Spatial Interaction Models (SIMs) are mathematical models for estimating movement between spatial entities developed by Alan Wilson in the late 1960s and early 1970, with considerable uptake and refinement for transport modelling since then @boyce_forecasting_2015.
There are four main types of traditional SIMs [@wilson_family_1971]:

-   Unconstrained

-   Production-constrained

-   Attraction-constrained

-   Doubly-constrained

An early and highly influential type of SIM was the 'gravity model', defined by @wilson_family_1971 as follows (in a paper that explored many iterations on this formulation):

$$
T_{i j}=K \frac{W_{i}^{(1)} W_{j}^{(2)}}{c_{i j}^{n}}
$$

"where $T_{i j}$ is a measure of the interaction between zones $i$ and $W_{i}^{(1)}$ is a measure of the 'mass term' associated with zone $z_i$, $W_{j}^{(2)}$ is a measure of the 'mass term' associated with zone $z_j$, and $c_{ij}$ is a measure of the distance, or generalised cost of travel, between zone $i$ and zone $j$".
$K$ is a 'constant of proportionality' and $n$ is a parameter to be estimated.

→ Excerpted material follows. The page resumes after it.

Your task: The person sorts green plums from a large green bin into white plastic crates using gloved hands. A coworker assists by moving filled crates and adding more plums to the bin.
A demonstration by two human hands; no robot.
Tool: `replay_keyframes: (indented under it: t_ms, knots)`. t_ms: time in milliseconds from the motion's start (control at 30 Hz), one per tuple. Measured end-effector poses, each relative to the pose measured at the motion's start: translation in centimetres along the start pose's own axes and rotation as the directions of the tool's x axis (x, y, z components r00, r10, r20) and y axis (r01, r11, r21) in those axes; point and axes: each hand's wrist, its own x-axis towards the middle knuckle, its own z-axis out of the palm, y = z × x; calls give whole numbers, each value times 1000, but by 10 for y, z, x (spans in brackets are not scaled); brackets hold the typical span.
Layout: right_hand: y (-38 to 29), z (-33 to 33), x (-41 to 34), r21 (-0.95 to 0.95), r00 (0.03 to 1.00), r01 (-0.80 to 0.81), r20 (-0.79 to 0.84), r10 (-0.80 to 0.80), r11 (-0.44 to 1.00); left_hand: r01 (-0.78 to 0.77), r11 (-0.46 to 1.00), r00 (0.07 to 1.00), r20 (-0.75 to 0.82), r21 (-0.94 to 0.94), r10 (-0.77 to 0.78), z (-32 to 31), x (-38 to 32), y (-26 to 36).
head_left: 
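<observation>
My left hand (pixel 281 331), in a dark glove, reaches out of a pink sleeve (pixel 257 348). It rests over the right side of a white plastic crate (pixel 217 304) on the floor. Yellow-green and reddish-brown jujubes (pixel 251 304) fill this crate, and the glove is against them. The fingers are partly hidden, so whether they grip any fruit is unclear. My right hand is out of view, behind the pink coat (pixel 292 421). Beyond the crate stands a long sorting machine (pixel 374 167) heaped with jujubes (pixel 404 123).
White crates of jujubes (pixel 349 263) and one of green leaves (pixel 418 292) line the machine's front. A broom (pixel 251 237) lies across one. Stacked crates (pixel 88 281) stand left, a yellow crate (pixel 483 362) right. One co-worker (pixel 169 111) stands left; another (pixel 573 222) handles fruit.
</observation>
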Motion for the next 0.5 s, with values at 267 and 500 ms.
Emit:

Redefining the $W$ terms as $m$ and $n$ for origins and destinations respectively [@simini_universal_2012], this classic definition of the 'gravity model' can be written as follows:

$$
T_{i j}=K \frac{m_{i} n_{j}}{c_{i j}^{n}}
$$

For the purposes of this project, we will focus on production-constrained SIMs.
These can be defined as follows [@wilson_family_1971]:

$$
T_{ij} = A_iO_in_jf(c_{ij})
$$

where $A$ is a balancing factor defined as:

$$
A_{i}=\frac{1}{\sum_{j} m_{j} \mathrm{f}\left(c_{i j}\right)}
$$

$O_i$ is analogous to the travel demand in zone $i$, which can be roughly approximated by its population.

More recent innovations in SIMs including the 'radiation model' @simini_universal_2012.
See @lenormand_systematic_2016 for a comparison of alternative approaches.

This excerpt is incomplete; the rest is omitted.